REQUIREMENT: Take the material below and reproduce, word for word, only the lines from the line with "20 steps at" through the line with "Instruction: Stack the".
Segment Start: THE DATA
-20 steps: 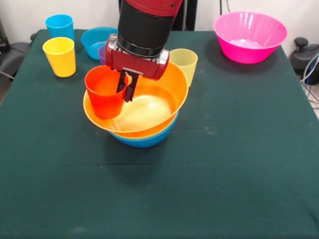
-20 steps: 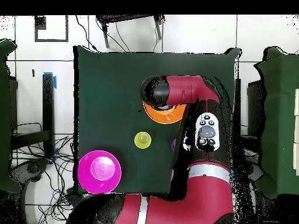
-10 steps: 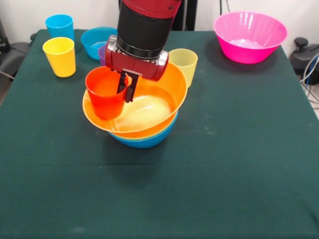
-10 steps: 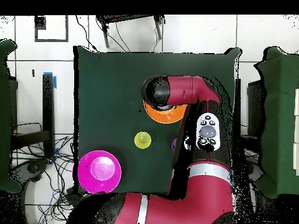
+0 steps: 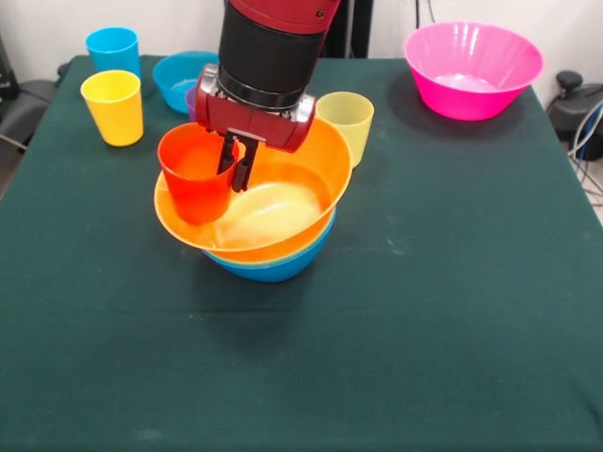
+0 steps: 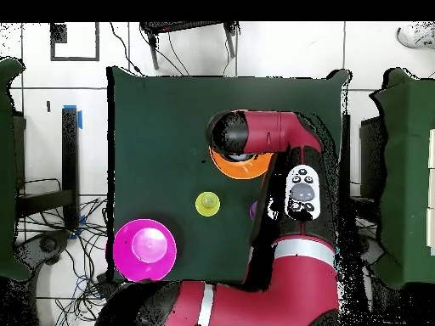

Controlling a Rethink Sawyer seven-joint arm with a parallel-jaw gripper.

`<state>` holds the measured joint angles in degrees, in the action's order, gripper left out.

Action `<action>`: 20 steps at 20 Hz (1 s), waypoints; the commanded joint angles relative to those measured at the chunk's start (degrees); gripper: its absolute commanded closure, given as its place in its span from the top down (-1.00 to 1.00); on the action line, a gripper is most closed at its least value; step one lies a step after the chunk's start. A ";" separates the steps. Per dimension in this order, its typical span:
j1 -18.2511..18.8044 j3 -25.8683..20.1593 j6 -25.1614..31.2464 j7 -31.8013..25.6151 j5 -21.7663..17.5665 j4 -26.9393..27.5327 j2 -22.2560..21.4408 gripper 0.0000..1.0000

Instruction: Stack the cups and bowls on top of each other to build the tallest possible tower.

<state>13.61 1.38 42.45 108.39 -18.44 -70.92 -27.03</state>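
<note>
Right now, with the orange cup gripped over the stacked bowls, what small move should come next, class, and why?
Probably a small lift. The end effector is shut on the orange cup, which sits tilted low at the side of the orange-yellow bowl, itself nested in the blue bowl. Raising it clear first would allow setting it upright and centred.

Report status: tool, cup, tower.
Tool shut on orange cup rim. Cup inside orange bowl, atop blue bowl. Nothing in the way.
</note>
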 commanded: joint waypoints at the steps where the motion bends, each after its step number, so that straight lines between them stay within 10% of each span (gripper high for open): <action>1: -1.64 -0.73 -1.58 7.03 0.18 0.73 0.92 -1.00; 20: -6.54 2.83 -0.64 10.03 3.84 2.03 2.73 -1.00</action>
<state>8.36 5.40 42.44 108.39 -15.72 -70.37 -26.26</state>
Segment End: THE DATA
SOLUTION FOR THIS EXERCISE:
Action `<action>`: 20 steps at 20 Hz (1 s), waypoints; the commanded joint angles relative to those measured at the chunk's start (degrees); gripper: its absolute commanded closure, given as its place in its span from the top down (-1.00 to 1.00); on the action line, a gripper is most closed at its least value; step one lies a step after the chunk's start. A ";" separates the steps. Per dimension in this order, its typical span:
j1 -18.2511..18.8044 j3 -25.8683..20.1593 j6 -25.1614..31.2464 j7 -31.8013..25.6151 j5 -21.7663..17.5665 j4 -26.9393..27.5327 j2 -22.2560..21.4408 gripper 0.0000..1.0000

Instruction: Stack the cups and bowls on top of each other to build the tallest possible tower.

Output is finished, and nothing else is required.